Cardiovascular Disease and Disorders
• Blood Pressure: • Definition: The force of blood pushing against the walls of arteries as the heart pumps. • Hypotension: Low blood pressure; often associated with shock and can result in dizziness or fainting. • Hypertension: High blood pressure; a chronic medical condition that forces the heart to work harder. Over time, it damages blood vessels. • The "Dangerous Cycle" of Hypertension: If blood vessels in the kidneys are damaged, they may fail to remove waste and extra fluid. This extra fluid increases blood pressure further, leading to more damage.
• Stroke: • Definition: Poor blood flow to the brain resulting in cell death. • Ischemic Stroke: Caused by a lack of blood flow. • Hemorrhagic Stroke: Caused by bleeding in the brain. • Risk Factors: Hypertension, tobacco use, obesity, high blood cholesterol, and diabetes mellitus.
• Aneurysm: • Definition: A localized, blood-filled, balloon-like bulge in the wall of a blood vessel. • Risk: As it increases in size, the risk of rupture increases.
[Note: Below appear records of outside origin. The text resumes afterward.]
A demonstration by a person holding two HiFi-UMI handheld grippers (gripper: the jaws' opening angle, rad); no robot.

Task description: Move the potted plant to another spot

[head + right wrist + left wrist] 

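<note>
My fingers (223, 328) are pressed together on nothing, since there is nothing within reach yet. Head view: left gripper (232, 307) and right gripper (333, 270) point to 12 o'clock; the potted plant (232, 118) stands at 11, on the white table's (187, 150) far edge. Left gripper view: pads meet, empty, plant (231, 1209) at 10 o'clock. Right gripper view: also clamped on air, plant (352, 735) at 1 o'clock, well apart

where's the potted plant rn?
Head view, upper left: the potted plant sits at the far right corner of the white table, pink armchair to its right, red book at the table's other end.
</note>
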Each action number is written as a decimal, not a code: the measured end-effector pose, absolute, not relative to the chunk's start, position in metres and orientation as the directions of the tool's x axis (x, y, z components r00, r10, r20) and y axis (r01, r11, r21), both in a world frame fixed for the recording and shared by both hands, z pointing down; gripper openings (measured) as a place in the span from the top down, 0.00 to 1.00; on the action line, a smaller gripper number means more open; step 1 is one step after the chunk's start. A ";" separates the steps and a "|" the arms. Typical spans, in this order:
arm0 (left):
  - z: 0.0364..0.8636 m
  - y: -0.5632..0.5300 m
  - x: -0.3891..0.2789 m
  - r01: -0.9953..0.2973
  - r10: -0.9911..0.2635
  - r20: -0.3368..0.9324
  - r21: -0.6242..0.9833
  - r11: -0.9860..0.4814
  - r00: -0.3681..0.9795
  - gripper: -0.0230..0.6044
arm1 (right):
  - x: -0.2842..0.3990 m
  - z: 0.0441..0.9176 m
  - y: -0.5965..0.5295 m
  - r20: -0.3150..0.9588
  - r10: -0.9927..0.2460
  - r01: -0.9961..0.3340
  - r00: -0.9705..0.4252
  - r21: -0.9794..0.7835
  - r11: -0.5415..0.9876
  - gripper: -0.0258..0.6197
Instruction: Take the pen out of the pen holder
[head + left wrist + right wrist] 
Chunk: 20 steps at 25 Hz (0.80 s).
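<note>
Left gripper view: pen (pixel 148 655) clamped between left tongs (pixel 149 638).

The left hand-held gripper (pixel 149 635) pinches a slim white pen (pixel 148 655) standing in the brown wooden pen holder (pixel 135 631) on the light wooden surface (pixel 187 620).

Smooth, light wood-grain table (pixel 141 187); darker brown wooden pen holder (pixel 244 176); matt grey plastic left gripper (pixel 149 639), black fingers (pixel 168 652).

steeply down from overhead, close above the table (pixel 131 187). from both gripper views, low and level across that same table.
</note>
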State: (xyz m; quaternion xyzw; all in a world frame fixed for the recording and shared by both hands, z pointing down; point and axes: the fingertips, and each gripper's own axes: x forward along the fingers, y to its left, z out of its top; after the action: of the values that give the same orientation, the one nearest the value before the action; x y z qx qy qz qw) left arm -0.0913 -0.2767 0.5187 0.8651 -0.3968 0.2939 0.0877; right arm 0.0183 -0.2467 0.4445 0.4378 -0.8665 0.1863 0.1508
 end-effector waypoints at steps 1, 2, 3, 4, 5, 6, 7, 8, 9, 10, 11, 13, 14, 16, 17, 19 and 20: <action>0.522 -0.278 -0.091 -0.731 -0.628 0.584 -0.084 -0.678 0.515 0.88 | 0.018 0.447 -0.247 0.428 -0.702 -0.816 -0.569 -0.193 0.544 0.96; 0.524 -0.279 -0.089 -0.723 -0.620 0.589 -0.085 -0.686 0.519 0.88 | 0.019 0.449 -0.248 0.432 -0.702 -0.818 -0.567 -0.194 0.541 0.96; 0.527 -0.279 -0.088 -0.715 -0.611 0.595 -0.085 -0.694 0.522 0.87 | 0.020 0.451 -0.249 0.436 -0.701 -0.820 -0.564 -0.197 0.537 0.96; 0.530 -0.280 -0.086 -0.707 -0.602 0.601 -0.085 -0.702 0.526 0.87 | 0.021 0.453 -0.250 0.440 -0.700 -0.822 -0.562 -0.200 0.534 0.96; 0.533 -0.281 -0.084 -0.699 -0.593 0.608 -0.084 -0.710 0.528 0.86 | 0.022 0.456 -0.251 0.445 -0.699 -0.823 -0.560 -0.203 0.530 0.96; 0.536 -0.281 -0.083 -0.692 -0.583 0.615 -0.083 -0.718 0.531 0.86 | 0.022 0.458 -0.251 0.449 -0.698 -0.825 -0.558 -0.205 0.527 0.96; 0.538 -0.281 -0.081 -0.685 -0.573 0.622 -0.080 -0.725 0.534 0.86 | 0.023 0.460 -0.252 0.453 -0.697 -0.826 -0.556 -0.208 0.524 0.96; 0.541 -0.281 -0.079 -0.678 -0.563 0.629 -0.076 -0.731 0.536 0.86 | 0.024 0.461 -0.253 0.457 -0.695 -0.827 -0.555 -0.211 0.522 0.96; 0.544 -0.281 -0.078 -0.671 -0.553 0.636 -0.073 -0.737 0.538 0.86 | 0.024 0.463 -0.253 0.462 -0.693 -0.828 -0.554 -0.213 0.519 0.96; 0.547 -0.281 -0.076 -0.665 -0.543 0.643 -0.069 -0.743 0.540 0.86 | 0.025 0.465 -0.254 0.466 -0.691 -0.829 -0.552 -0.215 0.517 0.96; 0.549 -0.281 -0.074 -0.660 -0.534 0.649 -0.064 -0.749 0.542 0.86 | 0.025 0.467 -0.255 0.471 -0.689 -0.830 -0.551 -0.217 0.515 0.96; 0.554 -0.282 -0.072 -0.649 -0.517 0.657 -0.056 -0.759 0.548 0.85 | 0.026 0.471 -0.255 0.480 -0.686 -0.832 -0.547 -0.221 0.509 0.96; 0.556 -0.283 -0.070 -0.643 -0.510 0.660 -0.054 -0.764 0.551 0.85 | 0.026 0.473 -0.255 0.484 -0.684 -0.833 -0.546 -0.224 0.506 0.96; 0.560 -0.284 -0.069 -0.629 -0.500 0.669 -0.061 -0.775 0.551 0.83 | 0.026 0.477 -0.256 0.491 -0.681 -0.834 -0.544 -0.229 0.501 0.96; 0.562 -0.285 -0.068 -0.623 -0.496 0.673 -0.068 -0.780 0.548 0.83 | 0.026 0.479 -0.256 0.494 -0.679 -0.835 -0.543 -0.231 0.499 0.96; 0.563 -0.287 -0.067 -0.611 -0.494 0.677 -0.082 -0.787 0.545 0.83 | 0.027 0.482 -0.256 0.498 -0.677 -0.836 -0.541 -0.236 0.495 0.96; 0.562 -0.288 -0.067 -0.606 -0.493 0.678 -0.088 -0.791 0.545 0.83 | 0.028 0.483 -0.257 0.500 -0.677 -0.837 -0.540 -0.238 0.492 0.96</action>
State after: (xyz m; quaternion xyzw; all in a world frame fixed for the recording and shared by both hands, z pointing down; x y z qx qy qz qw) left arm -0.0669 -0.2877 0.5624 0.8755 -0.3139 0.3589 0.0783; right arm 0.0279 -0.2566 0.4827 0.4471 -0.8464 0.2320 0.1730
Symptoms vary based on location. • Risk Factors: Hypertension, diabetes, obesity, tobacco use, high cholesterol, and alcoholism.
• Atherosclerosis: • Definition: The buildup of fat, cholesterol, and other substances on artery walls, forming plaques. • Consequences: Causes hardening of the arteries, which can block blood flow, starve tissues of oxygen, and lead to heart attack, stroke, or aneurysm.
• Myocardial Infarction (Heart Attack): • Occurs when blood flow stops to a part of the heart, causing damage to the heart muscle. The primary symptom is chest pain or discomfort.
• Coronary Thrombosis: • The formation of a blood clot inside a blood vessel of the heart. This restricts flow and directly leads to myocardial infarction.
Treating Heart Disease
• Mechanical Treatments: • Ventricular Assistive Devices: Blood is diverted from a failing ventricle into a pump that delivers it to the aorta or pulmonary artery. • Artificial Heart: Currently in an immature stage of development; has been used to extend life for only a few days.
• Biological Treatments: • Use of Pig Valves: Transplanting porcine valves into human hearts. • Use of Cow Cardiac Tissue.